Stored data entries
# # # #

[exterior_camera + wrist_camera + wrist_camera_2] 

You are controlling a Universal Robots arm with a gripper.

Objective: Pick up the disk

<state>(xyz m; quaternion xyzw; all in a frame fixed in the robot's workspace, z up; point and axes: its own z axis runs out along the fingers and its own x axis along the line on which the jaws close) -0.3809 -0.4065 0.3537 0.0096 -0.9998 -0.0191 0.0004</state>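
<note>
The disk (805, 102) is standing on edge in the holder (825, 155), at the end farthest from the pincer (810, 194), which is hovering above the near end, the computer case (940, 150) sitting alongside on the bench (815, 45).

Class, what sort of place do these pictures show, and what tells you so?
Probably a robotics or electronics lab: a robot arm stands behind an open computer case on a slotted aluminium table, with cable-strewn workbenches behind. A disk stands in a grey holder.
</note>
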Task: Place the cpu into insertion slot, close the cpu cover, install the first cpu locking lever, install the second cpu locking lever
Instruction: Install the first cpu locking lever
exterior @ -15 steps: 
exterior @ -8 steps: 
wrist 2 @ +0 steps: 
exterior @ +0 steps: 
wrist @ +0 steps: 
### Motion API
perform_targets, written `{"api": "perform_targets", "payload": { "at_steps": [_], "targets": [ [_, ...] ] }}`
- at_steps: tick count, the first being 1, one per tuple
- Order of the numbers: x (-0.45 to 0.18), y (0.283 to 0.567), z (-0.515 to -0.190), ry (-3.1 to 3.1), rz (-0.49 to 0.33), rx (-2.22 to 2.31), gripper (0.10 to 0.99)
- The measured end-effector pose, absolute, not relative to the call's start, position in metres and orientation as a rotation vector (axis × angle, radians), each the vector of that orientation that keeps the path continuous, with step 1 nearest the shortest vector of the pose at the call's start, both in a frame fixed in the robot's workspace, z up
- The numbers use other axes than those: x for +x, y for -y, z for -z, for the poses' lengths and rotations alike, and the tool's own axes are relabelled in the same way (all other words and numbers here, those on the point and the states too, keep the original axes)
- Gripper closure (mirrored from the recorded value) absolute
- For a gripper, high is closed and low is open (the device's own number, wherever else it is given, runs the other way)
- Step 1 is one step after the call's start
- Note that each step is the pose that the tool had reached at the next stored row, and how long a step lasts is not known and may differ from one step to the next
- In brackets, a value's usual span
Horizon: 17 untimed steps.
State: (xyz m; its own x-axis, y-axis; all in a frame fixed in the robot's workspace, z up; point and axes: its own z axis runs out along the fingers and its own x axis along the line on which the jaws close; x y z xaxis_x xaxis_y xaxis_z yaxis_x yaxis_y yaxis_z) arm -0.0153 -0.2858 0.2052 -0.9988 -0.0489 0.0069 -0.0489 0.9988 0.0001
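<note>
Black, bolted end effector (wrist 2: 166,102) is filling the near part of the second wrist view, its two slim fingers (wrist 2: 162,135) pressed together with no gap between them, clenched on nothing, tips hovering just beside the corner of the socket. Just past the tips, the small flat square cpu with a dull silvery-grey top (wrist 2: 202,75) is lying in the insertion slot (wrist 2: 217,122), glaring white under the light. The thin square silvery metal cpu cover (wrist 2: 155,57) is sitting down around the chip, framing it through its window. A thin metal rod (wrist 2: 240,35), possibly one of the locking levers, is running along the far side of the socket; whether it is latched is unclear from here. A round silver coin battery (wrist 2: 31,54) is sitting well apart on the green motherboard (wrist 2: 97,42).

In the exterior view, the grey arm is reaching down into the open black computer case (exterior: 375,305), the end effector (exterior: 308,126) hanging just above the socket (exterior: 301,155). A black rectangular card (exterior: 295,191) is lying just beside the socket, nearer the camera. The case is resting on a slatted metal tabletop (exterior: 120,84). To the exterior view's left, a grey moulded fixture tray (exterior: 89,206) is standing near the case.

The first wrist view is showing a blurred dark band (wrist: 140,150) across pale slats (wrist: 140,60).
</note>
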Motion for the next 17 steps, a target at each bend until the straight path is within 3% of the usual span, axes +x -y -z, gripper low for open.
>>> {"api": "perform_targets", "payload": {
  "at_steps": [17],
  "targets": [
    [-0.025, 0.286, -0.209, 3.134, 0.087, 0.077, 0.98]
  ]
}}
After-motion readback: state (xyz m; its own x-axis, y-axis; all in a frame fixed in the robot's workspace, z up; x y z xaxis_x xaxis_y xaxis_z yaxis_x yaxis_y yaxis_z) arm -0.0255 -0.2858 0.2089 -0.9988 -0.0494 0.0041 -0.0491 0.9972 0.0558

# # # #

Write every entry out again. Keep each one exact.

[exterior_camera + wrist_camera + wrist_camera_2] 

You are controlling a Universal Robots arm with a gripper.

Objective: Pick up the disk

<state>(xyz m; quaternion xyzw; all in a frame fixed in the robot's workspace, z up; point and axes: its own z axis runs out along the fingers and its own x axis along the line on which the jaws close) -0.3809 -0.4065 0.3537 0.0096 -0.9998 -0.0191 0.0004</state>
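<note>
The disk (805, 102) is standing on edge in the holder (825, 155), at the end farthest from the pincer (810, 194), which is hovering above the near end, the computer case (940, 150) sitting alongside on the bench (815, 45).

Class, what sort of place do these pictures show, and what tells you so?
Probably a robotics or electronics lab: a robot arm stands behind an open computer case on a slotted aluminium table, with cable-strewn workbenches behind. A disk stands in a grey holder.
</note>
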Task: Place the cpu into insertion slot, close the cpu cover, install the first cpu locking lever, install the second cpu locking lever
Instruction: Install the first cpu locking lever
exterior @ -15 steps: 
exterior @ -8 steps: 
wrist 2 @ +0 steps: 
exterior @ +0 steps: 
wrist @ +0 steps: 
### Motion API
perform_targets, written `{"api": "perform_targets", "payload": { "at_steps": [_], "targets": [ [_, ...] ] }}`
- at_steps: tick count, the first being 1, one per tuple
- Order of the numbers: x (-0.45 to 0.18), y (0.283 to 0.567), z (-0.515 to -0.190), ry (-3.1 to 3.1), rz (-0.49 to 0.33), rx (-2.22 to 2.31), gripper (0.10 to 0.99)
- The measured end-effector pose, absolute, not relative to the call's start, position in metres and orientation as a rotation vector (axis × angle, radians), each the vector of that orientation that keeps the path continuous, with step 1 nearest the shortest vector of the pose at the call's start, both in a frame fixed in the robot's workspace, z up
- The numbers use other axes than those: x for +x, y for -y, z for -z, for the poses' lengths and rotations alike, and the tool's own axes are relabelled in the same way (all other words and numbers here, those on the point and the states too, keep the original axes)
- Gripper closure (mirrored from the recorded value) absolute
- For a gripper, high is closed and low is open (the device's own number, wherever else it is given, runs the other way)
- Step 1 is one step after the call's start
- Note that each step is the pose that the tool had reached at the next stored row, and how long a step lasts is not known and may differ from one step to the next
- In brackets, a value's usual span
Horizon: 17 untimed steps.
State: (xyz m; its own x-axis, y-axis; all in a frame fixed in the robot's workspace, z up; point and axes: its own z axis runs out along the fingers and its own x axis along the line on which the jaws close; x y z xaxis_x xaxis_y xaxis_z yaxis_x yaxis_y yaxis_z) arm -0.0153 -0.2858 0.2052 -0.9988 -0.0489 0.0069 -0.0489 0.9988 0.0001
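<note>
Black, bolted end effector (wrist 2: 166,102) is filling the near part of the second wrist view, its two slim fingers (wrist 2: 162,135) pressed together with no gap between them, clenched on nothing, tips hovering just beside the corner of the socket. Just past the tips, the small flat square cpu with a dull silvery-grey top (wrist 2: 202,75) is lying in the insertion slot (wrist 2: 217,122), glaring white under the light. The thin square silvery metal cpu cover (wrist 2: 155,57) is sitting down around the chip, framing it through its window. A thin metal rod (wrist 2: 240,35), possibly one of the locking levers, is running along the far side of the socket; whether it is latched is unclear from here. A round silver coin battery (wrist 2: 31,54) is sitting well apart on the green motherboard (wrist 2: 97,42).

In the exterior view, the grey arm is reaching down into the open black computer case (exterior: 375,305), the end effector (exterior: 308,126) hanging just above the socket (exterior: 301,155). A black rectangular card (exterior: 295,191) is lying just beside the socket, nearer the camera. The case is resting on a slatted metal tabletop (exterior: 120,84). To the exterior view's left, a grey moulded fixture tray (exterior: 89,206) is standing near the case.

The first wrist view is showing a blurred dark band (wrist: 140,150) across pale slats (wrist: 140,60).
</note>
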Motion for the next 17 steps, a target at each bend until the straight path is within 3% of the usual span, axes +x -y -z, gripper low for open.
>>> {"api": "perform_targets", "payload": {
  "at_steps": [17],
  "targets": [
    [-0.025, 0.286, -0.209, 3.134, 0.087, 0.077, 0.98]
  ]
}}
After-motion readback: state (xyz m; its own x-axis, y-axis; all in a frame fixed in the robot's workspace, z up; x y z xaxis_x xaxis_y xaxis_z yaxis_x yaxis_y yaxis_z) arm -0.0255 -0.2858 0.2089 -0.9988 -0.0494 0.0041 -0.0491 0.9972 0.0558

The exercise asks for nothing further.